The Salt River Pima-Maricopa Indian Community has been a model within Indian Country in so many ways, including through its Range Management Program (RMP) within the Community Development Department (CDD) Environmental Protection and Natural Resources Division (EPNR). Range management involves properly managing and caring for the lands that belong to the Community, and all the animals and plants that share them.
In 1995, SRPMIC Ordinance 187-95 was set forth to protect the wild, free-roaming horses and burros on the Community. With this ordinance in place, SRPMIC has declared that “wild, free-roaming horses and burros are living symbols of the historic heritage of the Community and they contribute to the diversity of life forms within the Community and enrich the lives of the people.”
Wild horses have essential requirements for survival. This also goes for the eagles, coyotes and other free-roaming animals here in the Community. But, the question is, how are we working together to keep the wild horse population under control?
Within the past seven years, the CDD/EPNR staff has been able to decrease the number of wild horses on the Community from more than 400 to approximately 165, through contraception efforts and horse adoptions to other tribes and individuals.
Keep in mind that the ordinance was established almost 20 years ago, but the strong initiative to reduce the high number of wild horses started until approximately seven years ago. Since then, CDD/EPNR staff has reduced the numbers significantly.
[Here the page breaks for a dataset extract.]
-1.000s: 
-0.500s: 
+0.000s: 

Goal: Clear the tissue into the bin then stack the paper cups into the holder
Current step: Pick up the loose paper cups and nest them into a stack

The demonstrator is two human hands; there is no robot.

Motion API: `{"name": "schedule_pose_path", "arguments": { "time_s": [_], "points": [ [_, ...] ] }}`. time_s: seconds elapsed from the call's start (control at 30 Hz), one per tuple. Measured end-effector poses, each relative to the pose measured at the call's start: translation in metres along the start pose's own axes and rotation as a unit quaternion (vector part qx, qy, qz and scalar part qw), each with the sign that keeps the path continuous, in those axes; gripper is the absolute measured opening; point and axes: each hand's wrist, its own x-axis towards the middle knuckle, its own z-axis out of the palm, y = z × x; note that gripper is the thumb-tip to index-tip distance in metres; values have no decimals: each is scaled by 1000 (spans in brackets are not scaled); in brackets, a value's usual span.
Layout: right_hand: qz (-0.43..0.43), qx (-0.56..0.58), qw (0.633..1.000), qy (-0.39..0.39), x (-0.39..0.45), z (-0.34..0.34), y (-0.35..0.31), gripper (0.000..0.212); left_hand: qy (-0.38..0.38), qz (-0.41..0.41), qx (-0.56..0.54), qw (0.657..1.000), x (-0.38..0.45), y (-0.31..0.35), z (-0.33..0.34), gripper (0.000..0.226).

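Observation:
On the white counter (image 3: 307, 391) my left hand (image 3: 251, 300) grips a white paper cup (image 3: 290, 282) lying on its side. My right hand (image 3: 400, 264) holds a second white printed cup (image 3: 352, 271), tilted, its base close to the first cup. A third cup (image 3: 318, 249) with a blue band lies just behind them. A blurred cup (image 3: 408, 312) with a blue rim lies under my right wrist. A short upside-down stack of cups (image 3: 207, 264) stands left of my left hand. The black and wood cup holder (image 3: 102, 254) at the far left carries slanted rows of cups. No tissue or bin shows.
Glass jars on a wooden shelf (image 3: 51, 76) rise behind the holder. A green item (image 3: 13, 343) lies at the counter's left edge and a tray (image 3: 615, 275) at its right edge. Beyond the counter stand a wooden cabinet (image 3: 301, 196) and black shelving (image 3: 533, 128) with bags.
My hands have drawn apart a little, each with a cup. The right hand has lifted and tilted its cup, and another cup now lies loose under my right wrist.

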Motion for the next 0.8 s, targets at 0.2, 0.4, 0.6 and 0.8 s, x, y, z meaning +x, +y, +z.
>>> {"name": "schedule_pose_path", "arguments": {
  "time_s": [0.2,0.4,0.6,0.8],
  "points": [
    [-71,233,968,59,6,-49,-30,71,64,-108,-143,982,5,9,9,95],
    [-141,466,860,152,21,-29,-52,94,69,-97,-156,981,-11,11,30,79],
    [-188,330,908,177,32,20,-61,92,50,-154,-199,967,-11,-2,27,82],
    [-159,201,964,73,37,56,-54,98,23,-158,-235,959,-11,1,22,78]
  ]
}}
The goal, per a study that was completed in the mid-2000’s, would be to reduce the wild horse population in SRPMIC to 75-80 horses total.
The Community’s Range Management Program benefits the horses in many ways: It prevents horse sale and slaughter, prevents and significantly reduces overpopulation, and ensures that the horses meet general health requirements.
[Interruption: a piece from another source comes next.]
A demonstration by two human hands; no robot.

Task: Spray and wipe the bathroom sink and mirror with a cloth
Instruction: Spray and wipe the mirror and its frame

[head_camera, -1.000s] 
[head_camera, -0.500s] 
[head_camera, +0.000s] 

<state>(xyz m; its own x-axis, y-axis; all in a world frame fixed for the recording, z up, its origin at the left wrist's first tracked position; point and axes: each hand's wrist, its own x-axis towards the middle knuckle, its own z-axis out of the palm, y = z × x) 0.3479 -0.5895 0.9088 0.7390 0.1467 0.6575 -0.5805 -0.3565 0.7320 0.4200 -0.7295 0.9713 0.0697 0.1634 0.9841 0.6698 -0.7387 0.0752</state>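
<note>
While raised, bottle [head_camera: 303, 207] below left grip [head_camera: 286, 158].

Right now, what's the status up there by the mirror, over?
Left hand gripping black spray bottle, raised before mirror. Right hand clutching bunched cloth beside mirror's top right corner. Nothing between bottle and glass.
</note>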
“A primary function of [the RMP] is that when we’re reducing the herd, we reduce it in a way that’s very controlled. [We’re] sending them to good homes or [we’re] giving [the horses] to a tribe, and [we] basically check on them to make sure there’s no [possibility] of sending them to slaughter,” said CDD/EPNR Manager Christopher Horan.
The SRPMIC program also uses a form of contraception that most tribes are not using. “We use Porcine Zona Pellucida (PZP) for contraception,” said Senior Environmental Specialist and veterinary technician Brian Gewecke. This form of contraceptive is administered to the animals by dart gun, and the contraceptive serum lasts for 12 months. It is 85 percent effective, and the animals are not harmed in any way. “[Through] birth control, instead of 60 foals a year within SRPMIC, there are approximately eight to 10,” said Horan.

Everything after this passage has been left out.